WHAT TO WORK ON >>
The result should be every line of the listing that holds the word "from".

DATASET CONTENT >>
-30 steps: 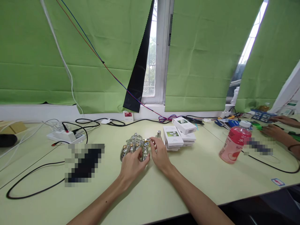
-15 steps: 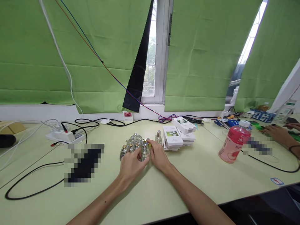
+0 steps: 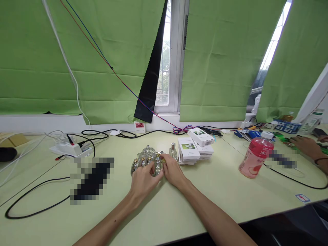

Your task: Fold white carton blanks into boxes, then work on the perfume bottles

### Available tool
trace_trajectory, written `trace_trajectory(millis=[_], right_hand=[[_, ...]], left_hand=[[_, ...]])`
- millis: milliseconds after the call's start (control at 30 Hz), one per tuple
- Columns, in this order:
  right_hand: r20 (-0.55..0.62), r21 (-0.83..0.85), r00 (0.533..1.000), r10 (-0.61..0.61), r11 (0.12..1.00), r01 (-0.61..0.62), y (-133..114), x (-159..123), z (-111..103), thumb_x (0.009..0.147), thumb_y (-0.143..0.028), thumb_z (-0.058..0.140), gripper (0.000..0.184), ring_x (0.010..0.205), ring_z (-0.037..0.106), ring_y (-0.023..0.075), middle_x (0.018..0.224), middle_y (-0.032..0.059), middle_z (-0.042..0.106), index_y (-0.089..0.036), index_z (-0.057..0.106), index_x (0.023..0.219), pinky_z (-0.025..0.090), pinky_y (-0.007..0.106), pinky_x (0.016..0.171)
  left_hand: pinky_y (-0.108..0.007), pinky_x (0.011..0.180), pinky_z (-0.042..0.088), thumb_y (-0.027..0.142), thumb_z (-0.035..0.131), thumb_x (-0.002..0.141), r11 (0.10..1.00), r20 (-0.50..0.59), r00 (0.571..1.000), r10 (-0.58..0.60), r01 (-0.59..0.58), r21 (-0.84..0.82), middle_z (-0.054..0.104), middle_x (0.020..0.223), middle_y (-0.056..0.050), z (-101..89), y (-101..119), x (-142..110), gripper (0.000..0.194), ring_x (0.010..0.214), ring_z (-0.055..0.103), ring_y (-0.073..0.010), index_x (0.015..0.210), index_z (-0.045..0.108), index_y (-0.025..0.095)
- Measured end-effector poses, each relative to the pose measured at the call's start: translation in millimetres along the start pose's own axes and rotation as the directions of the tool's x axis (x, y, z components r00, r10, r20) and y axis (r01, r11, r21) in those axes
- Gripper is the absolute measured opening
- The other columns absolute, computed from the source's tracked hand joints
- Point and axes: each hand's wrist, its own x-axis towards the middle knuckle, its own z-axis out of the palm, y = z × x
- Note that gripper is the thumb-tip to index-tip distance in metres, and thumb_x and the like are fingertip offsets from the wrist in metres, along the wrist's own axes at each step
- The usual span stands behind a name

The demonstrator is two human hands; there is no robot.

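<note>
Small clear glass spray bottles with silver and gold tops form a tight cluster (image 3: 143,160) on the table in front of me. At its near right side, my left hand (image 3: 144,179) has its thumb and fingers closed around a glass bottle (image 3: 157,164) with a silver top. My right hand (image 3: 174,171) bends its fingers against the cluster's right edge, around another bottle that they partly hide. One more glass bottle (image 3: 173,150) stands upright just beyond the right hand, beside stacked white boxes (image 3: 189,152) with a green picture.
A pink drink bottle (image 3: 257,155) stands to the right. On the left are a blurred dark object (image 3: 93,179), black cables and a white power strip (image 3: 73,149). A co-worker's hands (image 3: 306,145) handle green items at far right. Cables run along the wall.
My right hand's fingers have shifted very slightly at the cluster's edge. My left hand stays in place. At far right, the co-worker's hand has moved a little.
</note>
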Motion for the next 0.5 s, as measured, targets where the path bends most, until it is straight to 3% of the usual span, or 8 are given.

SOLUTION TO THE PROBLEM >>
- The other columns absolute, computed from the source's tracked hand joints
- Note that gripper is the thumb-tip to index-tip distance in metres, and thumb_x and the like are fingertip offsets from the wrist in metres, along the wrist's own axes at each step

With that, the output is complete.